__WHAT IS EXPECTED__
Filter these entries so that only lines with the word "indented" remain.

__INFORMATION__
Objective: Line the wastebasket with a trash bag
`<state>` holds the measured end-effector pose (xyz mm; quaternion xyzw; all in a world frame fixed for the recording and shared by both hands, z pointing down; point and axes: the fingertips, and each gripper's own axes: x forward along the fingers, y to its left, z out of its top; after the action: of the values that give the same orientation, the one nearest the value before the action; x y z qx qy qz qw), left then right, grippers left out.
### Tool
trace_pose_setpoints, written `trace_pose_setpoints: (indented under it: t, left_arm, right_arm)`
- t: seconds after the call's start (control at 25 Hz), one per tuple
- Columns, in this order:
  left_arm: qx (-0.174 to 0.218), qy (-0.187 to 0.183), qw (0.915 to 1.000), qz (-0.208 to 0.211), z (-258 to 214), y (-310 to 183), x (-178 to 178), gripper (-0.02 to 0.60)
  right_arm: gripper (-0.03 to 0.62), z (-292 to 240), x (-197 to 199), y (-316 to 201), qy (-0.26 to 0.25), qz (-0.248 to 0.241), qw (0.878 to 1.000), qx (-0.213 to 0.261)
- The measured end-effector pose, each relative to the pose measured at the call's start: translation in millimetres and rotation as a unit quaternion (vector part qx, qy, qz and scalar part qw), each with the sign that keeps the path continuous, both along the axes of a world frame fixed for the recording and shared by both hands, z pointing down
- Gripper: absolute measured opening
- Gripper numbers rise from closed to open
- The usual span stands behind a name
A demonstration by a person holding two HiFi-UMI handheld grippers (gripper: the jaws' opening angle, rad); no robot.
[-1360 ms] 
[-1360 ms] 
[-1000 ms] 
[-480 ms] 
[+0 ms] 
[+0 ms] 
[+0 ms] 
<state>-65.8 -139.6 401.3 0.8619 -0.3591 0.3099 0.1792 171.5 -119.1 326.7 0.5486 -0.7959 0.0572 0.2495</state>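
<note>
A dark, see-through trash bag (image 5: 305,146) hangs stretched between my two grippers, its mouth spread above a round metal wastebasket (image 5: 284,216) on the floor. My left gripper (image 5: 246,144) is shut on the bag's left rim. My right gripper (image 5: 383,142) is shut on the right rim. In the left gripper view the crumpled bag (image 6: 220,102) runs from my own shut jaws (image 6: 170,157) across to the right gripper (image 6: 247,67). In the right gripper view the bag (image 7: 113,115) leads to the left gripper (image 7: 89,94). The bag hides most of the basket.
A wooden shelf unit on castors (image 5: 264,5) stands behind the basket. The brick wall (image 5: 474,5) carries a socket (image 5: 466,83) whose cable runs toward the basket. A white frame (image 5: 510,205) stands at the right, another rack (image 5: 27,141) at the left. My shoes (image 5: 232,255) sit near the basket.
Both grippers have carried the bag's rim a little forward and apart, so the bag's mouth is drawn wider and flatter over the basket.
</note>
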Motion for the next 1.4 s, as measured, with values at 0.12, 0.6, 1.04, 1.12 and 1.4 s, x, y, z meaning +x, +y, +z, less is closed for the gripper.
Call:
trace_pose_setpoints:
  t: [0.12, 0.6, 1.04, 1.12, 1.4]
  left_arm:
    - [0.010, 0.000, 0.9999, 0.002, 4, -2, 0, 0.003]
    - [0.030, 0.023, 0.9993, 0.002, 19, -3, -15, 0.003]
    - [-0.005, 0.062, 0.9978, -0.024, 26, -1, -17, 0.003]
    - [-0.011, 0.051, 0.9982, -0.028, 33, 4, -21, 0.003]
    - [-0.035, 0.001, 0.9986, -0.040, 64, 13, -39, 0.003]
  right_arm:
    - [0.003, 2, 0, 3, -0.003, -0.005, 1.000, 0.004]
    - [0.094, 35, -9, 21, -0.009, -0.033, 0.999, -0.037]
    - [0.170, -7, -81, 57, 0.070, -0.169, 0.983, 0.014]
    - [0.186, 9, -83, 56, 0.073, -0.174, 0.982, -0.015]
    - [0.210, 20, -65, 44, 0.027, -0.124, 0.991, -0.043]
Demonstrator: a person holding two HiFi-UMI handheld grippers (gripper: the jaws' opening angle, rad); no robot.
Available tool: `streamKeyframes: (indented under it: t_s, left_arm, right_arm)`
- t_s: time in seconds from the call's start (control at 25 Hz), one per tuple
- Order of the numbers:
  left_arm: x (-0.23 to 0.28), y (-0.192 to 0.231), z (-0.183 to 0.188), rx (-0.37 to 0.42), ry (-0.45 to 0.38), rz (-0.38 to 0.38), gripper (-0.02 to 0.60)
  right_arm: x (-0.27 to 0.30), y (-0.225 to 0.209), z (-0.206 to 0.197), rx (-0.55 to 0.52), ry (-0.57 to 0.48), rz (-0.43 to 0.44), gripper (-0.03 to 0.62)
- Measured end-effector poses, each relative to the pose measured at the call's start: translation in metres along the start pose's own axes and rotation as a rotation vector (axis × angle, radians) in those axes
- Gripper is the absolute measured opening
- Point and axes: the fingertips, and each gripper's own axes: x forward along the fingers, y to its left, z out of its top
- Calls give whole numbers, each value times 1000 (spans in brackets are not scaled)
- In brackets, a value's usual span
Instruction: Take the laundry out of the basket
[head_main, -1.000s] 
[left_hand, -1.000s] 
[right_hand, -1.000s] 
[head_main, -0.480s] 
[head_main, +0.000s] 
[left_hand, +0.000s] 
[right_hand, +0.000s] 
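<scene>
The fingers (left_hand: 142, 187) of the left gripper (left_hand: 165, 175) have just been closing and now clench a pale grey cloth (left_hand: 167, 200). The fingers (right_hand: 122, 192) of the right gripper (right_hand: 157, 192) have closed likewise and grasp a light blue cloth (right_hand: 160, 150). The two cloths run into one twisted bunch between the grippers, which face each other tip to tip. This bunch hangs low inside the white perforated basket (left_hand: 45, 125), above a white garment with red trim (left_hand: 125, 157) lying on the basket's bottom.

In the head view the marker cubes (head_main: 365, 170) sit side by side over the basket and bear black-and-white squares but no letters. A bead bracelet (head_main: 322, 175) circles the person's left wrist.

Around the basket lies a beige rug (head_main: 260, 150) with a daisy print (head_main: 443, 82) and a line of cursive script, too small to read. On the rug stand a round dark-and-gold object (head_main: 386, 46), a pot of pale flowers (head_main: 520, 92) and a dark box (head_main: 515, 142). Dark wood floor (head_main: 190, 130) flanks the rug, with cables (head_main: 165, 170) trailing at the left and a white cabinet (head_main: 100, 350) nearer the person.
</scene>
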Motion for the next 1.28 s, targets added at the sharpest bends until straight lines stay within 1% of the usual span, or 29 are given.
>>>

__OUTPUT OF THE EXERCISE__
trace_pose_setpoints, written `trace_pose_setpoints: (indented under it: t, left_arm, right_arm)`
Available tool: `streamKeyframes: (indented under it: t_s, left_arm, right_arm)`

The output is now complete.